_Problem details_:
Working from the entries below, give again each line from the first through the one containing "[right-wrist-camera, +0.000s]", exactly and with nothing else.

_Data for this exercise_:
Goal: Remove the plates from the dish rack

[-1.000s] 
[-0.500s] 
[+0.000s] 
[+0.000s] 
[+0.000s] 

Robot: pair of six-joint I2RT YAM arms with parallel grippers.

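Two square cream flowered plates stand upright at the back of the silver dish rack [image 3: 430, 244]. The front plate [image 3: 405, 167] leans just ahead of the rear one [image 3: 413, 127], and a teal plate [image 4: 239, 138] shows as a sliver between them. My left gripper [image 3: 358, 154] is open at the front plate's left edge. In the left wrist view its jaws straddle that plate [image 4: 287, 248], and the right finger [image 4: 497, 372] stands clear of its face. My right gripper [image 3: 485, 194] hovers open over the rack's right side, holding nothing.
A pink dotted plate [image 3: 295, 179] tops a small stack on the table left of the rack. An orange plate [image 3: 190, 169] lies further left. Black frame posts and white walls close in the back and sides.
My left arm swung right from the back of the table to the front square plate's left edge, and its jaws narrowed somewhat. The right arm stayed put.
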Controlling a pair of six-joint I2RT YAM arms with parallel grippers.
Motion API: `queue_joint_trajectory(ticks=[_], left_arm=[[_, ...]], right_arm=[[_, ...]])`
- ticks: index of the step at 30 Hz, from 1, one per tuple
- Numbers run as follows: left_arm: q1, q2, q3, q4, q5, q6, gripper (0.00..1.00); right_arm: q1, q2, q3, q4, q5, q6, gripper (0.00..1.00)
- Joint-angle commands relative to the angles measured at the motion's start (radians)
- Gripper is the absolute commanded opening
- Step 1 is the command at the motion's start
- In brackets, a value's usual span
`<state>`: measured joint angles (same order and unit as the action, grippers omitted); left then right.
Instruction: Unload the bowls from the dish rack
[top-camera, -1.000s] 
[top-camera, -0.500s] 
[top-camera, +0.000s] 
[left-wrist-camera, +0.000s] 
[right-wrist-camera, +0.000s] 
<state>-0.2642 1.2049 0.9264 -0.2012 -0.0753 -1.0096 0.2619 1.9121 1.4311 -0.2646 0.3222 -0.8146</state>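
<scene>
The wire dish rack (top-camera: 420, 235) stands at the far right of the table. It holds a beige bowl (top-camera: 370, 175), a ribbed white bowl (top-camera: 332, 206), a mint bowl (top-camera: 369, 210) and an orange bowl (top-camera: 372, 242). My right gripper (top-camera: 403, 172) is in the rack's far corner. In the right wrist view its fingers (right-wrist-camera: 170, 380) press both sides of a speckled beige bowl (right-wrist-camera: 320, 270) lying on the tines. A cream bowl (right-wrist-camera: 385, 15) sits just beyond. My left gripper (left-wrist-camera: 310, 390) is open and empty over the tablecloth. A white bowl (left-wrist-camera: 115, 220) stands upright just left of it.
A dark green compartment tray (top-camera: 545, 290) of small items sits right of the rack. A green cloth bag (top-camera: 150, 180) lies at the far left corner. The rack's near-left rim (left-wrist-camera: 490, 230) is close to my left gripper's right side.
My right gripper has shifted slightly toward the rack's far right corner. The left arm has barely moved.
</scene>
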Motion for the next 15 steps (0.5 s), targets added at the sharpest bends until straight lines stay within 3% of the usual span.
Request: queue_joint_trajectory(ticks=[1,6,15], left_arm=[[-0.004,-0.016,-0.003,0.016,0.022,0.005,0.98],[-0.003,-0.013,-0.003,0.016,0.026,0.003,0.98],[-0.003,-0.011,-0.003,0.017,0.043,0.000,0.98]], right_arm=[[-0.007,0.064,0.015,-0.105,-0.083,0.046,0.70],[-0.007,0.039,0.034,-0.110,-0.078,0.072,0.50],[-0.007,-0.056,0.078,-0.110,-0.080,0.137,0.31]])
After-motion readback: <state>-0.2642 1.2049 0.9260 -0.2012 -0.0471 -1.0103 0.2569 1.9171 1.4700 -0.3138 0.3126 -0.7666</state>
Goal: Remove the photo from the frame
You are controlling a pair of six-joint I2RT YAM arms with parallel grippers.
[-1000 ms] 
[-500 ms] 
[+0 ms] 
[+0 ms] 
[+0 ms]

_Answer to this task_:
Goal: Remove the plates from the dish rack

[-1.000s] 
[-0.500s] 
[+0.000s] 
[+0.000s] 
[+0.000s] 

Robot: pair of six-joint I2RT YAM arms with parallel grippers.

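Two square cream flowered plates stand upright at the back of the silver dish rack [image 3: 430, 244]. The front plate [image 3: 405, 167] leans just ahead of the rear one [image 3: 413, 127], and a teal plate [image 4: 239, 138] shows as a sliver between them. My left gripper [image 3: 358, 154] is open at the front plate's left edge. In the left wrist view its jaws straddle that plate [image 4: 287, 248], and the right finger [image 4: 497, 372] stands clear of its face. My right gripper [image 3: 485, 194] hovers open over the rack's right side, holding nothing.
A pink dotted plate [image 3: 295, 179] tops a small stack on the table left of the rack. An orange plate [image 3: 190, 169] lies further left. Black frame posts and white walls close in the back and sides.
My left arm swung right from the back of the table to the front square plate's left edge, and its jaws narrowed somewhat. The right arm stayed put.
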Controlling a pair of six-joint I2RT YAM arms with parallel grippers.
Motion API: `queue_joint_trajectory(ticks=[_], left_arm=[[_, ...]], right_arm=[[_, ...]])`
- ticks: index of the step at 30 Hz, from 1, one per tuple
- Numbers run as follows: left_arm: q1, q2, q3, q4, q5, q6, gripper (0.00..1.00); right_arm: q1, q2, q3, q4, q5, q6, gripper (0.00..1.00)
- Joint-angle commands relative to the angles measured at the motion's start (radians)
- Gripper is the absolute commanded opening
- Step 1 is the command at the motion's start
- In brackets, a value's usual span
`<state>`: measured joint angles (same order and unit as the action, grippers omitted); left then right.
Instruction: Unload the bowls from the dish rack
[top-camera, -1.000s] 
[top-camera, -0.500s] 
[top-camera, +0.000s] 
[left-wrist-camera, +0.000s] 
[right-wrist-camera, +0.000s] 

Nothing else is required to complete the exercise.